While this message comes from the papers produced before the currently unfolding crisis of COVID-19, it is also relevant to the post-COVID period and to the broader understanding of the issues underpinning the strategic geopolitical struggle between the United States and China. These two events together have unveiled that the strategies summarized above, with global value chains at their core, also engender significant risks which stresses the need for reevaluation under somewhat different lenses. It seems that COVID-19 and US-China trade war will only accelerate processes which have been evolving since the 2008/09 Global Financial Crisis. The current reorganization of the global economy denotes the end of what some observers called the era of hyper-globalization (Rodrik 2011; Subramanian and Kessler 2013) which started in the 1990s.

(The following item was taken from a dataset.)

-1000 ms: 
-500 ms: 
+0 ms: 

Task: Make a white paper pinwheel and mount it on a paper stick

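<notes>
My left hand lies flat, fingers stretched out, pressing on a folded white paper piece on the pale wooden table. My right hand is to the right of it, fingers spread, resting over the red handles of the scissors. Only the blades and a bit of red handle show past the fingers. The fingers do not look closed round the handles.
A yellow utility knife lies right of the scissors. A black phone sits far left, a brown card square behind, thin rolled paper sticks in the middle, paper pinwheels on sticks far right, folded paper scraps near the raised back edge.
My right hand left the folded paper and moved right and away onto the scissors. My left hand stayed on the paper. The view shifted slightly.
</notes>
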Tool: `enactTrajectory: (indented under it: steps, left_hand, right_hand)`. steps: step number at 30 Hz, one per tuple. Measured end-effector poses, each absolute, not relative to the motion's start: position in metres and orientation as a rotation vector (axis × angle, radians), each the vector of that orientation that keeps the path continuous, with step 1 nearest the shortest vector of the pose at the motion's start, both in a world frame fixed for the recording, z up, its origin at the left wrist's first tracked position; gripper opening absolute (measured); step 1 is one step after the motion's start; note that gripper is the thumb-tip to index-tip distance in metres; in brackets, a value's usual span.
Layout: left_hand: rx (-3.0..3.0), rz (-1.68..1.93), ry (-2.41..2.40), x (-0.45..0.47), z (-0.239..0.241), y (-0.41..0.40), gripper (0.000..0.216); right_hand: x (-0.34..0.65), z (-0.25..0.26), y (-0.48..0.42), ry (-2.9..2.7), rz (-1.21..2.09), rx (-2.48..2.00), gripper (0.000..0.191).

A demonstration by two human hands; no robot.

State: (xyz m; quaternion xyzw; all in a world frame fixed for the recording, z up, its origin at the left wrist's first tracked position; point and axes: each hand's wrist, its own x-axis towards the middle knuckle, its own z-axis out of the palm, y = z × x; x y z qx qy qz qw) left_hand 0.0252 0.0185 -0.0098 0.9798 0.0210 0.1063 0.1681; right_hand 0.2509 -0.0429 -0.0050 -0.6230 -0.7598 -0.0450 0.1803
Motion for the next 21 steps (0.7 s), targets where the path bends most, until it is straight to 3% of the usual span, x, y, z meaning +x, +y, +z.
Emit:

This great reversal has been underwritten by the increasing adoption of Industry 4.0 related technologies and the changing nature of industrial systems driven by Robotisation, Internet of Things and AI. Also, increasing environmental concerns and the greater emphasis on supply chain resilience and robustness in the years to come will significantly impact the nature of technology upgrading as well as the nature of interaction between the local and foreign firms and global value chains. Of course, the importance of design capability (Yeon et al. 2020) and local innovation effort (Zhou et al. 2020; Lebdioui et al. 2020) should be considered even more seriously, because the indigenous effort geared for unique innovation will be only way to survive

The implications of these trends for the emerging economies are profound as they are not only about increasing technology gap for a number of emerging economies but also about the changing nature of economic growth. They are about the decreasing relevance of single-faceted economic catchup defined as economic growth unrelated to environmental concerns and sustainability. By nature, the new societal, health and environmental issues are global and will require increased flows of knowledge and technology. Still, the future of globalization is inextricably linked to future of GVC-based global integration. How these two facets of global transformation interact and affect technology upgrading will shape an exciting new research agenda for scholars in the context of emerging economies.